Bridge rectifier/SMPS question

[yuka42]

Hello all. I could use some help understanding bridge rectifiers. I’m repairing an Allen and Heath ZedR16 PSU and am slowly understanding most of the circuit. I’ve never worked on an SMPS before. Can I expect the same DC voltage (around 80VDC from 120VAC) to be present with different rectifiers? Specifically, the circuit has a 2KBP206, would a KBP208 have the same DC output and can I safely replace it? The data sheet seems to have their max input voltage as the main difference. Forward voltage is 1.1V on both rectifiers.

I actually don’t think it needs replacing as it tests fine but the question is just more for my learning. Awake and pondering bridge rectifiers… haha. I guess if both rectifier’s forward voltage is the same then they should put out the same DC voltage correct? Is there other factors that need to be considered other than max voltage?

Another question for anyone familiar with SMPS power supplies, but can I safely power up the unit without the mosfet (f8nk100z or stp5nb100fp) and controller chip (UC3842an) installed to check voltages? I would like to make sure the controller isn’t getting too much voltage at VCC before I install it.

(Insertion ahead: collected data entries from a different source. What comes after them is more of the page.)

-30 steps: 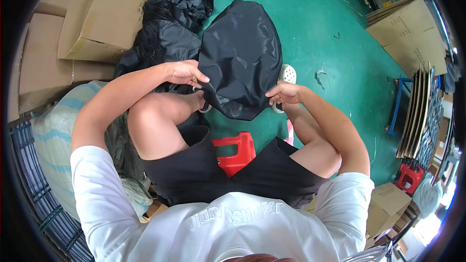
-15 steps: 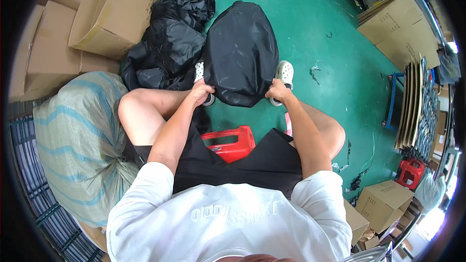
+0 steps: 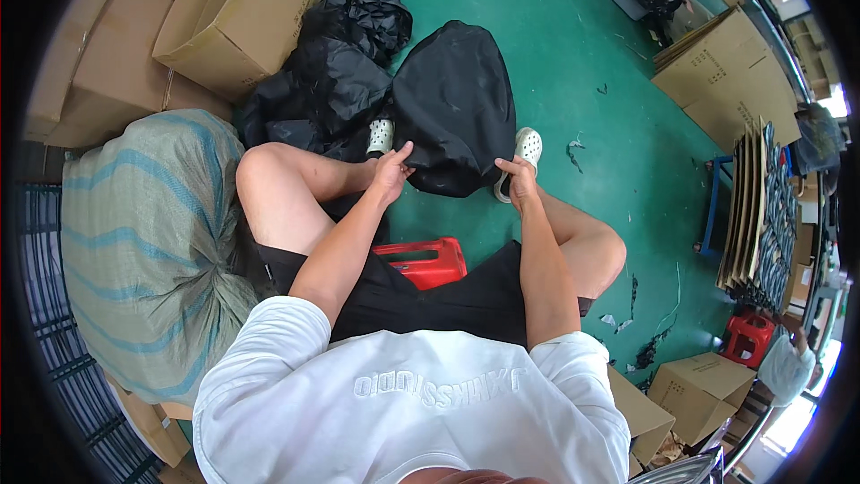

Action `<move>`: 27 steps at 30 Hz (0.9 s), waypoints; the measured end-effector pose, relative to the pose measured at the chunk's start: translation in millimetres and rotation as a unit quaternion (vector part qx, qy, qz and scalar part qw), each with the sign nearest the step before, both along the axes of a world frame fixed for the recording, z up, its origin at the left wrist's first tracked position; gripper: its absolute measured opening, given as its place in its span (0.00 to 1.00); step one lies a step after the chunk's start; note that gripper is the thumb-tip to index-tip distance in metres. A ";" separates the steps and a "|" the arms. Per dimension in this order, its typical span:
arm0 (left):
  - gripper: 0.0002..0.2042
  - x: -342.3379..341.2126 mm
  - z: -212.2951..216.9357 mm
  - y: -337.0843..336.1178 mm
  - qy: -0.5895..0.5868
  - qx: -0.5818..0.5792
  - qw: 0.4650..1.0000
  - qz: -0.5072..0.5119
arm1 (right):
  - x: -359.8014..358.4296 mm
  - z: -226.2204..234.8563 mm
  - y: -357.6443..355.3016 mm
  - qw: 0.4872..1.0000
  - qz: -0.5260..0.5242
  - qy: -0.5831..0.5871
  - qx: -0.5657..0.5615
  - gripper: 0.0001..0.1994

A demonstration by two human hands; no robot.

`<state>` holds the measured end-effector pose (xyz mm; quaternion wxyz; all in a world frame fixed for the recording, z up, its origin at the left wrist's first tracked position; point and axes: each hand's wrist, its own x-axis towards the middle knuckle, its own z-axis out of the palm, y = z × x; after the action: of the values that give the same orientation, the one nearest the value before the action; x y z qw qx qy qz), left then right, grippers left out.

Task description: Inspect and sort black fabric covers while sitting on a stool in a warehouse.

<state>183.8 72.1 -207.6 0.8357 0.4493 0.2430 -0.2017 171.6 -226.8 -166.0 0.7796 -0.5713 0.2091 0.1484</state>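
A rounded black cloth bag or cover [image 3: 455, 112] stands out in front of me between my feet, its near edge creased. My left hand [image 3: 391, 176] is at its near left side, thumb up along the edge and fingers curled against the cloth. On the near right side, my right hand [image 3: 520, 181] pinches the edge, its thumb pointing inward. Whatever the fingers do beneath the cloth is hidden. Beside the bag on the left lies a heap of crumpled black sheeting [image 3: 336, 72].
Cardboard boxes [image 3: 242, 27] are stacked at the far left, above a bulging striped woven sack [image 3: 143, 242]. Between my legs is a red plastic stool [image 3: 439, 264]. Flattened cartons [image 3: 743, 215] stand on the right, and black scraps [image 3: 649, 350] litter the green floor [image 3: 582, 81].
The bag's top has dropped lower and its outline has narrowed. My hands have shifted their hold, with the thumbs now lifted and stretched out. The whole view has also moved slightly.
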 end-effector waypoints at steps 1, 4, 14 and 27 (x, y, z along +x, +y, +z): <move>0.17 -1.7 2.3 -1.0 -0.003 -0.003 1.000 0.003 | -0.9 2.1 3.5 0.998 -0.017 -0.021 0.058 0.10; 0.18 -7.5 32.3 -20.5 0.044 -0.157 0.985 0.057 | -9.3 0.8 -0.3 0.988 -0.047 -0.022 0.147 0.10; 0.11 -50.7 -31.7 -25.0 0.192 0.011 0.981 0.003 | -31.3 -47.4 51.4 0.963 -0.131 0.236 -0.016 0.15; 0.13 -57.0 -76.1 -23.8 0.253 0.084 0.964 0.014 | -40.4 -125.9 74.0 0.936 -0.258 0.217 -0.105 0.09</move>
<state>126.8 48.3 -283.7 0.7089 0.4491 0.4687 -0.2759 131.2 -152.8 -291.9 0.6622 -0.5307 0.5275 0.0395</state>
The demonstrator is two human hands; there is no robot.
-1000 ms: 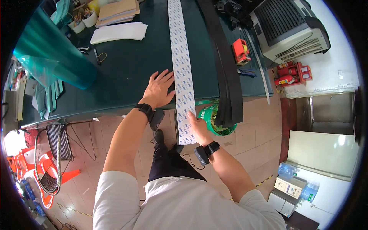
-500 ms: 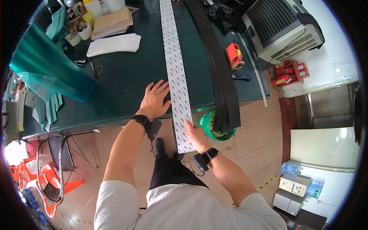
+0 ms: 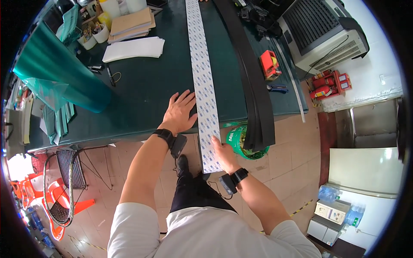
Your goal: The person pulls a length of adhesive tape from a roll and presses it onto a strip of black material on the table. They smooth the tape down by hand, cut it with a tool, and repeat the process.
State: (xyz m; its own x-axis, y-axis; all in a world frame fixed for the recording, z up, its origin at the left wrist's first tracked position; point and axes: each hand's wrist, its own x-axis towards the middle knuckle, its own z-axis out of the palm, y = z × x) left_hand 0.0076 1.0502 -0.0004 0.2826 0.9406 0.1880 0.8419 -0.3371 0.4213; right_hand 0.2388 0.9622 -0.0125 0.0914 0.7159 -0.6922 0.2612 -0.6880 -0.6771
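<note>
A long white strip with rows of blue print (image 3: 201,64) runs lengthwise over the dark green table, its near end jutting past the table's front edge. My right hand (image 3: 225,155) grips that overhanging part at its right edge, thumb on top and the other fingers underneath, out of sight. A dark edge shows under the strip there. To the left of the strip, my left hand (image 3: 179,114) lies flat on the tabletop with fingers spread, the fingertips beside the strip's edge. Several long black strips (image 3: 257,99) lie to the right, their ends hanging over the edge.
A green bucket (image 3: 235,137) stands on the floor below the black strips. On the right lie a red tape dispenser (image 3: 269,65) and a blue cutter (image 3: 277,88). A large green roll (image 3: 60,71) and white paper (image 3: 134,50) occupy the left. Fingers show at the far edge.
The whole scene has shifted slightly to the right in view. Both hands keep their places at the strip, with no visible change in grip.
</note>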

Not sure if I’m allowed to upload the schematic to this site but I can if it’s permitted. I’m pretty wary of uploading things I don’t have copyright to.

Thanks

Ryan

 

[radardoug]

Just meter the diodes, if they all measure good dont change the bridge. You can leave out fet and controller, but make sure after you check voltage on caps to discharge them. Also, 120 volts ac will give you 1.4 times that voltage as d.c.

 

[Khron]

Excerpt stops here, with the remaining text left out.